Il a également été soutenu que les chances que la plainte soit acceptée sont élevées. Selon les intimés, le différend n'est pas soumis à la loi américaine, mais à la loi israélienne, selon laquelle le droit de convoquer la réunion est un droit irréfutable ; Enseignement LeDroit LeCogent passe outre les décisions du conseil ; et les mécanismes d'assemblée permissibles ne modifient pas la violation de leur droit.
- La société, quant à elle, affirmait que le plan de défense avait été légalement approuvé ; et que son objectif est de protéger l'entreprise contre une prise de contrôle hostile - pour laquelle elle est particulièrement vulnérable puisque la valeur de ses réserves de trésorerie dépasse sa valeur marchande. Selon la société, compte tenu de l'existence des mécanismes de convocation autorisés, le plan ne viole pas le droit des intimés de convoquer une réunion, mais régule simplement la manière dont il peut être réalisé. Il a également été soutenu que les mécanismes de collecte autorisés sont adaptés aux normes américaines de divulgation auxquelles la société est soumise ; et que « l'expérience de vie » montre que tout dialogue entre actionnaires peut servir de couverture à des accords secrets. Par conséquent, selon lui, tout accord - y compris en ce qui concerne l'obligation de convoquer une réunion extraordinaire - justifie l'application du plan. Dans ce contexte, le demandeur a souligné que l'objectif des Règlements d'atténuation est de réduire l'écart réglementaire entre le droit israélien et américain, tout en garantissant une transparence totale des parties concernées, ce qui est assuré par les mécanismes de mise sous séquestre autorisés.
Il a également été soutenu que la mesure temporaire demandée est en fait "Injonction", car elle annule ou modifie le programme de protection existant ; et que la demande de recours temporaire est prématurée et théorique, car les intimés n'ont pas encore uni leurs forces avec d'autres actionnaires.

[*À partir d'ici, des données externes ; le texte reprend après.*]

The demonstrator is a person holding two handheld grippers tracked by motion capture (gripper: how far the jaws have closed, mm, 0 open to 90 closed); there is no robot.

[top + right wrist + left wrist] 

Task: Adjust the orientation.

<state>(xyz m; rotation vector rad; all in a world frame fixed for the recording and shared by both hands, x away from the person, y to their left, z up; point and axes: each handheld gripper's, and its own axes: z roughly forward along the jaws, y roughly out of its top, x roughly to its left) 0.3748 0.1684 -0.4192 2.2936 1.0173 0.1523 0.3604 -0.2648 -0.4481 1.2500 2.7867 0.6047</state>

De plus, la requérante a affirmé que le dommage qui lui serait causé par l'acceptation de la demande de recours temporaire était irréversible, puisqu'elle serait exposée au risque d'une prise de contrôle ; Alors que les dommages causés aux intimés ne correspondent qu'au coût de la procédure publique de sollicitation, c'est-à-dire un dommage financier indemnisable. La société a en outre affirmé que les intimés avaient agi par manque de propreté en raison d'un défaut dans la vérification de l'affidavit d'un témoin en leur nom.
- Dans sa décision du 26 avril 2026, le tribunal de première instance a accepté la requête après une audience. Au début de larésolution , il a été précisé que le différend entre les parties relève uniquement de la question de savoir si les restrictions imposées par le Plan de protection concernant la possibilité de convoquer l'assemblée extraordinaire violent le droit de fond des actionnaires.